- WHAT IS NEEDED -
Line by line, retype the material below exactly, from its first line up to and including the one holding "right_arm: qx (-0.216".

COLLECTED DATA Start Marker

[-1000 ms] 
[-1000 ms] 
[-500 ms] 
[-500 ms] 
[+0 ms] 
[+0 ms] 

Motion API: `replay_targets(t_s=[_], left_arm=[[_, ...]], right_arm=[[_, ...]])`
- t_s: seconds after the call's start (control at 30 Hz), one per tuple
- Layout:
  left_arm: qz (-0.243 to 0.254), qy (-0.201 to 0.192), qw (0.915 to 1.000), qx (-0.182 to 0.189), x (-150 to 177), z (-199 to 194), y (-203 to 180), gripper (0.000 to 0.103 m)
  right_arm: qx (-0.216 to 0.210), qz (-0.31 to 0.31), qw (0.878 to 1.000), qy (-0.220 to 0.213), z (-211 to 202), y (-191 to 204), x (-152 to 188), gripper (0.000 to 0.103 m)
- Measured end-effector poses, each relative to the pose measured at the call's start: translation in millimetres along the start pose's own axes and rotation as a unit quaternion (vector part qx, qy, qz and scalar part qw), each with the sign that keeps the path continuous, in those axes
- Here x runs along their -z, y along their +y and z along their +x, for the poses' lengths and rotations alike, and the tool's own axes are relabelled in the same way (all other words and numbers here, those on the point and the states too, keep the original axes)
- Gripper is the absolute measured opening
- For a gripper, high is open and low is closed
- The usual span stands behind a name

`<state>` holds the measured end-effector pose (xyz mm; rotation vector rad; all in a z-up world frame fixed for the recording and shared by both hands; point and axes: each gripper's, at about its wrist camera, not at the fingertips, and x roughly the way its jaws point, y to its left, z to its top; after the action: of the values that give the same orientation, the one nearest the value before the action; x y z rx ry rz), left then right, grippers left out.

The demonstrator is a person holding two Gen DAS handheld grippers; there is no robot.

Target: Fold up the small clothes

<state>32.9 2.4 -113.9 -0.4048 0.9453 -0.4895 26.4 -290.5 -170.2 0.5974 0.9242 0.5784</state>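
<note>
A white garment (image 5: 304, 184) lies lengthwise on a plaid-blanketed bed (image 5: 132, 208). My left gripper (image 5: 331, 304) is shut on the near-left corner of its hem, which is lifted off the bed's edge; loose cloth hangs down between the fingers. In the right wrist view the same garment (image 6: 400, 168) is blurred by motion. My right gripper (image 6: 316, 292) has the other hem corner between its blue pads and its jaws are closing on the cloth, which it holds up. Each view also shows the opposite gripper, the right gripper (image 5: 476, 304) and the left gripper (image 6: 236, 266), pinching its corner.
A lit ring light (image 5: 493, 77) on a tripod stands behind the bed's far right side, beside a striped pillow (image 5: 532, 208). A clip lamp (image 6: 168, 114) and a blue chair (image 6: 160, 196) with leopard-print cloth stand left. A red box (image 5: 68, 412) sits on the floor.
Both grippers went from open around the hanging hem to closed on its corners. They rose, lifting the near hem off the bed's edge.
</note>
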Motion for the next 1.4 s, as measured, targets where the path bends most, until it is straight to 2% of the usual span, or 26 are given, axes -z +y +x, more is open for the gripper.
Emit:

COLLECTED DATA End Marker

- RESULT OF THIS EXERCISE -
[-1000 ms] 
[-1000 ms] 
[-500 ms] 
[-500 ms] 
[+0 ms] 
[+0 ms] 

Motion API: `replay_targets(t_s=[_], left_arm=[[_, ...]], right_arm=[[_, ...]])`
- t_s: seconds after the call's start (control at 30 Hz), one per tuple
- Layout:
  left_arm: qz (-0.243 to 0.254), qy (-0.201 to 0.192), qw (0.915 to 1.000), qx (-0.182 to 0.189), x (-150 to 177), z (-199 to 194), y (-203 to 180), gripper (0.000 to 0.103 m)
  right_arm: qx (-0.216 to 0.210), qz (-0.31 to 0.31), qw (0.878 to 1.000), qy (-0.220 to 0.213), z (-211 to 202), y (-191 to 204), x (-152 to 188), gripper (0.000 to 0.103 m)

The exercise was answered completely.